Your goal
Set down the data that follows, exactly and completely.

Recorded data
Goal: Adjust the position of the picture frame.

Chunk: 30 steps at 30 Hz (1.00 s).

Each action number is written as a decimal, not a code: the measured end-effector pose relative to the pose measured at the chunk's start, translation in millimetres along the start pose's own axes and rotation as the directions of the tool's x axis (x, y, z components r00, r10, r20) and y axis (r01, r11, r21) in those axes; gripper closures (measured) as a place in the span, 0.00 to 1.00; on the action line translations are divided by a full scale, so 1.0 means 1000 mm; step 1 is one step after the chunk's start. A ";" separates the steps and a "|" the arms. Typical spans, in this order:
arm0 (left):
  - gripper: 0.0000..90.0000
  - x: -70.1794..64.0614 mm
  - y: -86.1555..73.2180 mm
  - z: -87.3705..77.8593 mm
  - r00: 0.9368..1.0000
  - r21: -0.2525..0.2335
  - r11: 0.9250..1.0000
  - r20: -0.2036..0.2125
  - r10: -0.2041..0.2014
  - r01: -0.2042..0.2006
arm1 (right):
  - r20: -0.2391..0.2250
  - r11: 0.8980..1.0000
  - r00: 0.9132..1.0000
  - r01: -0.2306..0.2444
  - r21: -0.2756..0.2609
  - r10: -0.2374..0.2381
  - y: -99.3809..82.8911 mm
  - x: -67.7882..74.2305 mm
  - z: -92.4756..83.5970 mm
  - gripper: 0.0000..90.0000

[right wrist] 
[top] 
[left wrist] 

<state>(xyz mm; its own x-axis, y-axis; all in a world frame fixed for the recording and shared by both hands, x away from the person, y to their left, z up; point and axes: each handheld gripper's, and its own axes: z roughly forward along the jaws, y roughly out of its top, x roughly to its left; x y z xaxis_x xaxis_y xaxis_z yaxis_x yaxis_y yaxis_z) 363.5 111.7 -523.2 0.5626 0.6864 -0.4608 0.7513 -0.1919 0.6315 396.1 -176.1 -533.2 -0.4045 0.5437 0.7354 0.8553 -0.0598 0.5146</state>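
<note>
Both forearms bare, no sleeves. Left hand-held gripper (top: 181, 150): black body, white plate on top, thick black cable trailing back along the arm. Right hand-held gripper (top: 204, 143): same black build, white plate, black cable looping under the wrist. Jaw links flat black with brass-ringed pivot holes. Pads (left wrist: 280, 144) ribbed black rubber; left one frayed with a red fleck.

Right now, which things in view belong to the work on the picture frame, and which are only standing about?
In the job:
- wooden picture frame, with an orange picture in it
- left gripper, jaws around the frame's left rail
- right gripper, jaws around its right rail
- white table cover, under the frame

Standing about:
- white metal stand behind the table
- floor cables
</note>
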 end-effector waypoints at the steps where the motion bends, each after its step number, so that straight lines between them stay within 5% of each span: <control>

Result below
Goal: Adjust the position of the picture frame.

Chunk: 30 steps at 30 Hz (1.00 s).

Each action number is written as a decimal, not a code: the measured end-effector pose relative to the pose measured at the chunk's start, translation in millimetres along the start pose's own axes and rotation as the directions of the tool's x axis (x, y, z components r00, r10, r20) and y axis (r01, r11, r21) in those axes; gripper closures (measured) as a place in the span, 0.00 to 1.00; on the action line translations are divided by a full scale, so 1.0 means 1000 mm; step 1 is one step after the chunk's start. A ";" separates the steps and a "|" the arms. Typical spans, in this order:
arm0 (left):
  - gripper: 0.0000..90.0000
  - x: -70.1794..64.0614 mm
  - y: -86.1555..73.2180 mm
  - z: -87.3705..77.8593 mm
  - r00: 0.9368..1.0000
  - r21: -0.2525..0.2335
  - r11: 0.9250..1.0000
  - r20: -0.2036..0.2125
  - r10: -0.2041..0.2014
  - r01: -0.2042..0.2006
arm1 (right):
  - r20: -0.2391..0.2250
  - r11: 0.8980..1.0000
  - r00: 0.9132..1.0000
  - r01: -0.2306..0.2444
  - r21: -0.2756..0.2609
  - r10: -0.2374..0.2381
  - y: -99.3809..82.8911 mm
  - x: -67.7882..74.2305 mm
  - z: -92.4756..83.5970 mm
  - gripper: 0.0000..90.0000

[right wrist] 
[top] 
[left wrist] 

<state>(xyz mm; its own x-axis, y-axis; all in a world frame fixed for the recording and shared by both hands, x away from the person, y to their left, z up; point and axes: each handheld gripper's, and its own axes: z roughly forward along the jaws, y roughly out of its top, x roughly to its left; x y z xaxis_x xaxis_y xaxis_z yaxis_x yaxis_y yaxis_z) 363.5 111.7 -523.2 0.5626 0.6864 -0.4608 0.7513 -0.1919 0.6315 396.1 -176.1 -533.2 -0.4045 0.5437 0.7354 0.8553 -0.0598 0.5146</state>
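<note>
Both forearms bare, no sleeves. Left hand-held gripper (top: 181, 150): black body, white plate on top, thick black cable trailing back along the arm. Right hand-held gripper (top: 204, 143): same black build, white plate, black cable looping under the wrist. Jaw links flat black with brass-ringed pivot holes. Pads (left wrist: 280, 144) ribbed black rubber; left one frayed with a red fleck.

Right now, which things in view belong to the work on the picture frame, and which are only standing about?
In the job:
- wooden picture frame, with an orange picture in it
- left gripper, jaws around the frame's left rail
- right gripper, jaws around its right rail
- white table cover, under the frame

Standing about:
- white metal stand behind the table
- floor cables
</note>
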 end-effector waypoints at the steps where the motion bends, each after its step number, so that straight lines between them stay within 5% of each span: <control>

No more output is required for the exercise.